These schoolchildren certainly know their onions... and their potatoes, strawberries, peas and cauliflowers.
Youngsters at St John’s Catholic Primary School in Poulton are as famous for their fresh produce as their educational achievements.
Three-time winners of Poulton in Bloom, the young gardeners enjoy growing fruit and vegetables on a plot on the Breck Road site.
Now they have added apples to the goodies tended by Years Three, four, five and six.
To celebrate their horticultural triumphs, the school took delivery of three new apple trees.
And keen gardener John Turner, who teaches the children growing skills, was on hand to help plant the new arrivals.
He said: “I chose three unusual varieties – Bardsey, Red Windsor and Lord Lambourne. Bardsey is the oldest variety and comes from North Wales while the Lord Lambourne sapling comes from a tree which is more than 1,000 years old.
“The youngsters were delighted by the trees but were a bit disappointed when I told them that most of them will have left secondary school or be in work by the time they are ready to bear edible fruit.”
Mr Turner, 77, started to help out at the school after retiring as stadium manager at Blackpool FC.
He was inspired to plant the apple trees after Father John Walsh from the adjacent St John’s Church said he was interested in expanding his own orchard.
Mr Turner said: “There are thousands of variety of apples and the children have been fascinated by the trees.
“We also great plenty of other fruits and vegetables at the school and the children love helping out – especially when it comes to eating the strawberries. These apple trees will really be a legacy for future pupils at the school.”
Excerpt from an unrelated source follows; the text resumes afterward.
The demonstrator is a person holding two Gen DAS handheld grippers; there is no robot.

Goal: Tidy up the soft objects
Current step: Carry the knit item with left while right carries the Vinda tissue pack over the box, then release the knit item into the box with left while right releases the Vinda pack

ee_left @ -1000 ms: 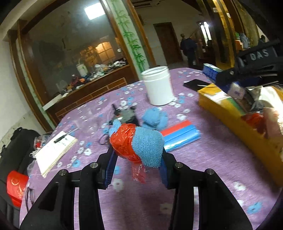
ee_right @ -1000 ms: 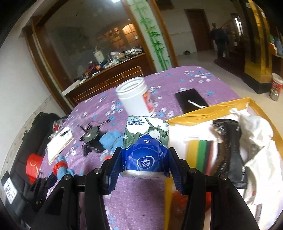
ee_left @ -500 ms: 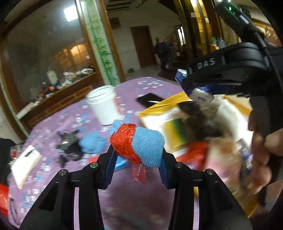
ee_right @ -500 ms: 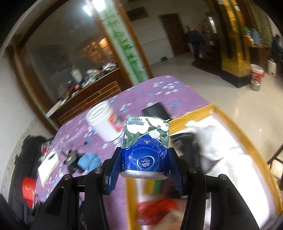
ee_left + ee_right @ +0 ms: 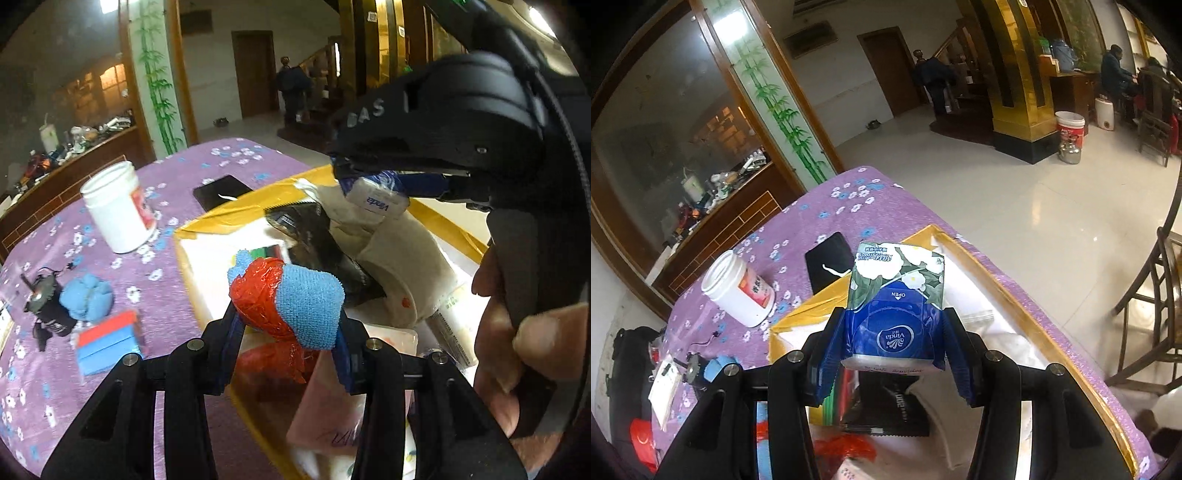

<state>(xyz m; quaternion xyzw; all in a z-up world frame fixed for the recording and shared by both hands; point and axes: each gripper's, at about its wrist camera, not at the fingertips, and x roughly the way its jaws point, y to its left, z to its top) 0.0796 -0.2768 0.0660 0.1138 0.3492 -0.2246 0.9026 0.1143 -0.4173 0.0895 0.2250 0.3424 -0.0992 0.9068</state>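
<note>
A: Left wrist view: left hand-held gripper (image 5: pixel 286 325) is clenched on a blue cloth bundle (image 5: pixel 308 308) wrapped in red plastic film (image 5: pixel 258 299), pads biting its two sides. Bundle hangs in the air above the near corner of the yellow box (image 5: pixel 221 216)

B: And the right one?

A: Right hand-held gripper (image 5: pixel 892 341) grasps a Vinda tissue pack (image 5: pixel 895 295) by its lower end, most of the pack sticking out past the pads, above the box's open top. From the left wrist it shows over the far side of the box, with the person's hand (image 5: pixel 517 354) on its handle

B: Handling?

A: Both look light and squashy. Bundle should deform under the pads, and the film looks slick, so mid-body across the cloth seems the safest place. Tissue pack is a glossy wrapper; taking it across the narrow sides like this looks fine, low crush risk

B: What's around them?

A: Box already holds white fabric (image 5: pixel 402 266), a black pouch (image 5: pixel 314 236) and other soft bits. Left on the bench (image 5: pixel 177 295), on the purple flowered cloth: another blue cloth ball (image 5: pixel 86 297), a red-and-blue block (image 5: pixel 107 345), white jar (image 5: pixel 118 208), a black phone (image 5: pixel 219 192), a small black gadget (image 5: pixel 46 301)

B: Stage?

A: My read: both items over the box, about ready to drop in
</note>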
Varieties of English apples – some popular, some not to our taste
• Red Pippin - This variety was originally named Fiesta and has a sweet aromatic flavour with crisp texture and good levels of juice. First volumes become available in October and last until January.
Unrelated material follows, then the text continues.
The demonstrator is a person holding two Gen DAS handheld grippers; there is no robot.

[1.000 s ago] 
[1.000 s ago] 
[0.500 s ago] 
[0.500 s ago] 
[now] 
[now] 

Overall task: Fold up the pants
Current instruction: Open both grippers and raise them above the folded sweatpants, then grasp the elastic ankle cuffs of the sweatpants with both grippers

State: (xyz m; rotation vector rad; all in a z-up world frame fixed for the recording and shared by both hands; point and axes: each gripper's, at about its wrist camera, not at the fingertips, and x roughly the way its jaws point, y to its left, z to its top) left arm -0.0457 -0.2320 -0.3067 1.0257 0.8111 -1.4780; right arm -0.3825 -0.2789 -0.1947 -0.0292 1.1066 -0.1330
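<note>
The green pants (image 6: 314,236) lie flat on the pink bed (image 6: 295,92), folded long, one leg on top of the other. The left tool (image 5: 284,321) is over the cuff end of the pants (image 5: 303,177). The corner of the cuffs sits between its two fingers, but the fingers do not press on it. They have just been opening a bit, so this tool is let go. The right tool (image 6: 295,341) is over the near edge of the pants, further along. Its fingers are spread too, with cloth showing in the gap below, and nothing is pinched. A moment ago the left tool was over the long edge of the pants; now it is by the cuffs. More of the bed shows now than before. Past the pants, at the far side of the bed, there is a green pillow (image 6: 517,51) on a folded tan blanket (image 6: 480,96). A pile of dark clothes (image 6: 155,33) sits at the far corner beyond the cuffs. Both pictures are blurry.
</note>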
• Jonagold – It was raised in New York, USA in 1943. It is a large fruiting apple which has never been popular with British consumers and whose fruits are frequently poorly coloured.
• Laxton’s Fortune - First raised in 1904 by Laxtons of Bedford, the variety was introduced in 1931. The skin colour is bright red over a green background colour.
• Cox - Widely regarded as the finest of all eating apples.
Originally named Cox’s Orange Pippin, improved strains have been planted in modern orchards.